--- Required work ---
Please copy every line of the data in which the string "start" appears.

--- Data section ---
══════════════════════════════
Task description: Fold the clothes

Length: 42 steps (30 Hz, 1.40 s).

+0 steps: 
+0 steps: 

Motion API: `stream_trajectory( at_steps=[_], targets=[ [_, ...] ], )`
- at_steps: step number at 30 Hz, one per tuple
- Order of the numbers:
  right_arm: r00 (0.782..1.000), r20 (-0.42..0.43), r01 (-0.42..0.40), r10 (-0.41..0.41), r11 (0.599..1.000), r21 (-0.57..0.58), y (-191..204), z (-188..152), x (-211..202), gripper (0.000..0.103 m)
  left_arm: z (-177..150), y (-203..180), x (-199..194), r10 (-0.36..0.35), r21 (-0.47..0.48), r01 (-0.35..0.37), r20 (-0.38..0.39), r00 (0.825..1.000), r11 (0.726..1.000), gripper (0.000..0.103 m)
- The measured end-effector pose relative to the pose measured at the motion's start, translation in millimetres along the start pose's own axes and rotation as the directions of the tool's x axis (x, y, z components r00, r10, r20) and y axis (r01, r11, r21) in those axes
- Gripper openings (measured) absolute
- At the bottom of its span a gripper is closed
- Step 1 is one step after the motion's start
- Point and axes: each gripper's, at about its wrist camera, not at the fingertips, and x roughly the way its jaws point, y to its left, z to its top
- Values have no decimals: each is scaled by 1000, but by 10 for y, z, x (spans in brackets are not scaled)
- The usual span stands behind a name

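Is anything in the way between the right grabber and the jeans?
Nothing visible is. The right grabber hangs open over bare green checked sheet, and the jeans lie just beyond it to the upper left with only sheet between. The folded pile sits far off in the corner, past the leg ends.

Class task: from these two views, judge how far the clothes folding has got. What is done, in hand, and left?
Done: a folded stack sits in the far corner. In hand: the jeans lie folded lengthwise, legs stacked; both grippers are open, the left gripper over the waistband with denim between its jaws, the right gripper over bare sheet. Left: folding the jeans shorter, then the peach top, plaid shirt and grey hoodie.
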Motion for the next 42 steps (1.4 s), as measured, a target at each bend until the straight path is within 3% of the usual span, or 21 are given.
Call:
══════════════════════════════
--- Task answer ---
- The measured end-effector pose relative to the pose measured at the motion's start, translation in millimetres along the start pose's own axes and rotation as the directions of the tool's x axis (x, y, z components r00, r10, r20) and y axis (r01, r11, r21) in those axes
- Step 1 is one step after the motion's start

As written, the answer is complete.